洛北没去送行,一个人进了城,晃进了风华院,也就是勾栏小院,直到夜深才回了刑府。
清哥一直等在洛北房外,芍药劝了好久也不见有用,便陪在了清哥身边,还热了点夜宵给端了来。
洛北回房时便正好看见两人坐在院中的石椅上。
清哥一见洛北,连忙迎了上去:“洛北,你去哪了?你,喝酒了?”
“恩。”洛北点点头,看眼芍药。
“你……”
“我没事,你别管我。”洛北一挥手,躲开了清哥欲扶上前的手。
“洛北……”清哥迟疑。
“我说了,你别管我!”洛北大喝一声回了房,似是在甩酒疯。
可自此的第二天起,洛北不是进风华院便是与刑文一起,极少陪在了清哥身边。
倒是芍药,不当了杀手就手空的很,便天天烧菜给清哥吃,也不管清哥是否有胃口。
清哥不知道为什么洛北的态度突然转换,他想尽机会靠近洛北,可洛北却次次的把他推开。
确实是洛北在避着清哥。
这日,洛北与刑文回了九御门,得知门内已经派人去取邵华的尸骨。
两人在九御门待了会,便又回了刑府。
刚下了马,便看见芍药站在了门口。
刑文先行走了进去,芍药向他点了点头:“我找秦教头。”
洛北走至芍药边,了然:“如果你是为了清哥的话,我没什么可以和你说的。”
“秦教头!”芍药拉住洛北。
“命芍手。”洛北笑道,“如果你喜欢清哥你便照顾好他,不要想着为他出头或是讨公道什么的!”
“你什么意思?!”
“没什么意思。”洛北轻叹口气,向刑文走去,“没什么好看的,走吧。”
独留芍药一人在后。
两人前后进了书房,洛北掏了本书便看了起来,这几日便都是这般。
“出了什么事?”刑文问。
“没事。”
“洛北。”
“阿文,我有点累了。”
“我知道了。”刑文点头,神色稍一转,说,“今天,朝廷上传来了消息,陈仁告假回乡。”
洛北一向不理朝事,所以很多消息都由刑文传达。
“陈仁?”洛北想起,“陈老爷子的次子?”
“恩。”
“出什么事了?”
“陈家……被灭门了!”
“什么!”洛北大惊,“怎么回事?什么时候的事!?”
“半月前!在弑殄会后不久。
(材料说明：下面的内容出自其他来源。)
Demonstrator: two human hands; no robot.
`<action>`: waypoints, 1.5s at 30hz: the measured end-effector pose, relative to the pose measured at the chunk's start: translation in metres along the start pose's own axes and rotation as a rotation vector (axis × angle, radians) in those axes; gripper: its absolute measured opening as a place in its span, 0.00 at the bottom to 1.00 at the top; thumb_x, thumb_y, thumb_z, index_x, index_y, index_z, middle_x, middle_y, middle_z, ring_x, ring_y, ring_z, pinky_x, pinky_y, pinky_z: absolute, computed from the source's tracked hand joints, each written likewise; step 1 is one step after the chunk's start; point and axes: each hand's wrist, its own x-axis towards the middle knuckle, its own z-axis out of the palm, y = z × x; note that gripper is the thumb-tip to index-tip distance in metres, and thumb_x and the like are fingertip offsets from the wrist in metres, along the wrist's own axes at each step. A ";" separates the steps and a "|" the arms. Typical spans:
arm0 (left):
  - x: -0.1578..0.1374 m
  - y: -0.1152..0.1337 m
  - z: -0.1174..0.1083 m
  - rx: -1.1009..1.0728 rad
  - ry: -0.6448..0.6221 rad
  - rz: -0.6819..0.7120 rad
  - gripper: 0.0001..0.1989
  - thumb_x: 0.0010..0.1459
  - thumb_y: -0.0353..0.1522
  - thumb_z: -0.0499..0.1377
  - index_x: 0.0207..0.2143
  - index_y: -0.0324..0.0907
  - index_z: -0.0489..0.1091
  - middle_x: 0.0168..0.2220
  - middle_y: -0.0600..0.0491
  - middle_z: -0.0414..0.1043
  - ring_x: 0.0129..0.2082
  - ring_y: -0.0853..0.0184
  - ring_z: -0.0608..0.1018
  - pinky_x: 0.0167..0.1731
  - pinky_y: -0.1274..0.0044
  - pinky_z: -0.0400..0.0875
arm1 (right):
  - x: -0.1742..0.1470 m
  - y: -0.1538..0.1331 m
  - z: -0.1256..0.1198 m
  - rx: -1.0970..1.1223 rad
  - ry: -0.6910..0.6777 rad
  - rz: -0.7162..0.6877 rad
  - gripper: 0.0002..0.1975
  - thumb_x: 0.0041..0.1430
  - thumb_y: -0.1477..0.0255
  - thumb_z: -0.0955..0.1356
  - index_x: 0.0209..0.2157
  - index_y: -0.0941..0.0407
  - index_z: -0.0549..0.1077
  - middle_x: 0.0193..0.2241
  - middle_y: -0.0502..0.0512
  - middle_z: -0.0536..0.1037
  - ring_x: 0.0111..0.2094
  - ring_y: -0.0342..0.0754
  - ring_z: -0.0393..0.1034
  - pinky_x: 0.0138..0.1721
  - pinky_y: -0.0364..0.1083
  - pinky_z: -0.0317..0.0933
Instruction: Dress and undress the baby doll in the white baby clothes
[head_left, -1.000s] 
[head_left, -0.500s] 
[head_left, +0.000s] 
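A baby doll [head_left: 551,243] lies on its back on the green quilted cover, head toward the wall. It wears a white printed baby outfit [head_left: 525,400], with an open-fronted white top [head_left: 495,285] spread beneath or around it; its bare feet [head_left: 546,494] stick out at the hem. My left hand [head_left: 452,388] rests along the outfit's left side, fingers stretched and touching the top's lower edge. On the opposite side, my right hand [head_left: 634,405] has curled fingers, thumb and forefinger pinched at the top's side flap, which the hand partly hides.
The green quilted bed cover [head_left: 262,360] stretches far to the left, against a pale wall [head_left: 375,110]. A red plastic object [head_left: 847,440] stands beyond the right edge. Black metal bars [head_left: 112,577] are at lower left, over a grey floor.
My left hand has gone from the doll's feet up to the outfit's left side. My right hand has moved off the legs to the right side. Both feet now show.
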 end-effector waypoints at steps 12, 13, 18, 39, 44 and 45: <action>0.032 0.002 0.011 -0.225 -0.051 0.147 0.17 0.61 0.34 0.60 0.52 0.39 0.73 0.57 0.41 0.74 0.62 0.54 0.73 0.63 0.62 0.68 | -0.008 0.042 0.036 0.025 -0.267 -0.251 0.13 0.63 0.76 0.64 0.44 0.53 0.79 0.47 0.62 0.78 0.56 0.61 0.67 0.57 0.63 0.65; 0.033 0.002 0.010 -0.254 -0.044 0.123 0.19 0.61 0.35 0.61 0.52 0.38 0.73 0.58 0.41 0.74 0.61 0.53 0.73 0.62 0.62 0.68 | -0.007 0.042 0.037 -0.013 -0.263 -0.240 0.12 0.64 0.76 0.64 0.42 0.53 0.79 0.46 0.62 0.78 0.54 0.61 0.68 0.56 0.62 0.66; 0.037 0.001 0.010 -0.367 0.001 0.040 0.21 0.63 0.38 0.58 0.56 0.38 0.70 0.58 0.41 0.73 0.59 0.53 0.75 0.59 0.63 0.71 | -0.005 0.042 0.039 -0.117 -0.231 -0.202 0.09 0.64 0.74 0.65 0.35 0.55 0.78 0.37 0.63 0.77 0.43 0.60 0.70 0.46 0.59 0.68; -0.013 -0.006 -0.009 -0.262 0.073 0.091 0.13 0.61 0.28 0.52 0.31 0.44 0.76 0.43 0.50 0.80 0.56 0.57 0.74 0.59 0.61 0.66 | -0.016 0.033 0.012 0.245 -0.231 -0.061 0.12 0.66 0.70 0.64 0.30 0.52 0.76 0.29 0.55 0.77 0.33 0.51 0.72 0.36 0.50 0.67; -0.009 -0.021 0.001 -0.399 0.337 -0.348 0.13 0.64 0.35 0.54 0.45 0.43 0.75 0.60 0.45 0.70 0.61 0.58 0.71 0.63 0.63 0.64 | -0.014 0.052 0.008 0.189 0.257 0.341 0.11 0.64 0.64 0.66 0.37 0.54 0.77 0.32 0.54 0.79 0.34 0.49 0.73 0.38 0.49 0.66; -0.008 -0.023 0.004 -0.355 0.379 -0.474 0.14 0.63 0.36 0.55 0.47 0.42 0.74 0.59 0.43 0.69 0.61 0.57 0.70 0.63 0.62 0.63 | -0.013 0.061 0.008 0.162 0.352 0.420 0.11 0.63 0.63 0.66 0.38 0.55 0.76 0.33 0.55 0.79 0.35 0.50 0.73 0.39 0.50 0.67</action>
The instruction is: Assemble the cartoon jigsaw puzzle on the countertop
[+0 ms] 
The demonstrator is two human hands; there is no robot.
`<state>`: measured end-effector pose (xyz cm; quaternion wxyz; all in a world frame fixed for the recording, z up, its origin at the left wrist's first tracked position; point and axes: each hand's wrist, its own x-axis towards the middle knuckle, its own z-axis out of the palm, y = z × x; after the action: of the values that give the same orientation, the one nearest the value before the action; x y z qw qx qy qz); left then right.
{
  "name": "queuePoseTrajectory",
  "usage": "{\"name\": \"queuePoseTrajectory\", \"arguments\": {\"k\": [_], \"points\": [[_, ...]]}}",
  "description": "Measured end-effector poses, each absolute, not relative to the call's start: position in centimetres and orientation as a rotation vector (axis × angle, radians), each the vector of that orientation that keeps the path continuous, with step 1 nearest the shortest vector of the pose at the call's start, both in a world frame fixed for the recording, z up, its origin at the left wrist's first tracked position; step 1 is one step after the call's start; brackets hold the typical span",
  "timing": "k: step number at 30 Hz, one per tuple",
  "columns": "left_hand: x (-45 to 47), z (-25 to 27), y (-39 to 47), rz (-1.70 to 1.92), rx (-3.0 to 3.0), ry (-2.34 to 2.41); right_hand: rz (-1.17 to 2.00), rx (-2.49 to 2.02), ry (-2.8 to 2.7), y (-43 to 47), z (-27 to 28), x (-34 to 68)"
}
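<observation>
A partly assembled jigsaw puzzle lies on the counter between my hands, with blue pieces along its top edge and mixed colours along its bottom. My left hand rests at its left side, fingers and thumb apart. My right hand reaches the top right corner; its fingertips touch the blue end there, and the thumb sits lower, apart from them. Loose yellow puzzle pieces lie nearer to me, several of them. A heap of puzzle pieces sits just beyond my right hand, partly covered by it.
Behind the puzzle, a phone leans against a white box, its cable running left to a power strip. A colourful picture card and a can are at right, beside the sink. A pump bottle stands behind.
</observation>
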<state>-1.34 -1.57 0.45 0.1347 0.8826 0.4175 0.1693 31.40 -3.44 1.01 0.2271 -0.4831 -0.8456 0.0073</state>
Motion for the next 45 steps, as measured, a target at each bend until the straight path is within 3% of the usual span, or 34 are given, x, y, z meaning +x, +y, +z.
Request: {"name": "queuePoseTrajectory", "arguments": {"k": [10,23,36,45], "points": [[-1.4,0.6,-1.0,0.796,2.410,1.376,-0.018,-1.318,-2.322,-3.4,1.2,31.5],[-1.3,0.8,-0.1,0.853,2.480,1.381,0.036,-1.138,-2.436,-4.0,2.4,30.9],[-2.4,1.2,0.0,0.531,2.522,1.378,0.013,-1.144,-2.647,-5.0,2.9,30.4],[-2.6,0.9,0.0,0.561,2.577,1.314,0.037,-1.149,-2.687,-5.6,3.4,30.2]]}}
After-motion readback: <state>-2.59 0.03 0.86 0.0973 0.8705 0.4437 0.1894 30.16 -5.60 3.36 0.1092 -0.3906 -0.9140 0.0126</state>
”
“吕欧律呢?”
“死了。”
“……”
“这次江湖可以说是损伤惨重,各门个派都死了不少好手!”
“怎么死的?”
“不知道。一夜之间,全部销声匿迹,多日后才在山湖中发现他们的尸首。”
“……可有活口?”
“有。陈贤当日与家仆去了城郊,幸免于难。天山门与青洛门先一日离开,同样躲过一劫。还有些先行离开的小门派。”
“吕欧律死了,他们天山与青洛门怎么无事?”
“说是得到蛊天教的消息,因而听从了吕欧律的安排,先一步行动了。”
“……凡花落与水儿是怎么逃脱的?”
“不知,但是在陈家灭门之前。”
“水儿已死在你手,那凡花落又在何处?与韩如玉又是否有关?”洛北疑惑。此事太过凑巧,韩如玉也甚是可疑。
“……下午我会进宫。”刑文认同。
“恩。那韩如玉,必然是知道些什么的。”
“放心,游戏很快便结束了,到时,我们便可得知真相。”
“也许…..”
“……”
“蛊天教,他们的目的究竟是什么……”
饭后刑文进了宫,洛北回了房。
不意外的看见了清哥与芍药。
清哥眼圈红肿,看来是伤心过一阵了。
洛北本想上前安慰几句,但一见芍药,便又换了方向,向房走去。
清哥一见洛北这般,内心又是一阵难受,急忙跑去拉住了洛北。
“洛北……”清哥欲言又止,他不想说出那句话,他不想去证实自己的猜测。
“有事?”洛北看他,语气似是冷淡。
“我……”
“没事的话便请你放手。”
“洛北….是不是我做错了什么?你告诉我啊?你不要这般冷漠啊……”
“……”洛北定定地看着清哥黝黑的眼,“孟清哥,有些话我不想说的太明白,这对你我都不好。”说罢便甩开清哥进了房。
清哥呆愣在原地,咬这下唇,双手不自觉的绞在一起。
芍药连忙上前,掰开他的手:“清哥!冷静些!冷静些!你别这样!”
清哥的脸色很是苍白,瘦弱的身型摇摇欲坠,芍药不得不扶着他,视线忿忿的看着洛北紧闭着的房门,最后搀着他离开。
洛北站在门后,听着他们离去的脚步,眉头紧皱着,最后深叹口气,转至书桌边,提笔写信。
太阳西沉,刑文在出宫后又去了次九御门,碰见了同在的洛北,两人一起回了府。
“韩如玉怎么样?”洛北问。
“小皇子的身子越来越差,韩如玉似是束手无策。”
“你说我们这是不是在咒人?诅咒那小皇子快些……”
“此话不可轻言。”刑文轻声说道,“去九御门找小黑了?”
“恩。你呢?已经报告行踪了?”洛北调笑着,“你行动可真快!”
“彼此彼此。”
身为九御门的教头,并不是可以随便出都的,如要去某个地方,或私或公都必须向上头请示。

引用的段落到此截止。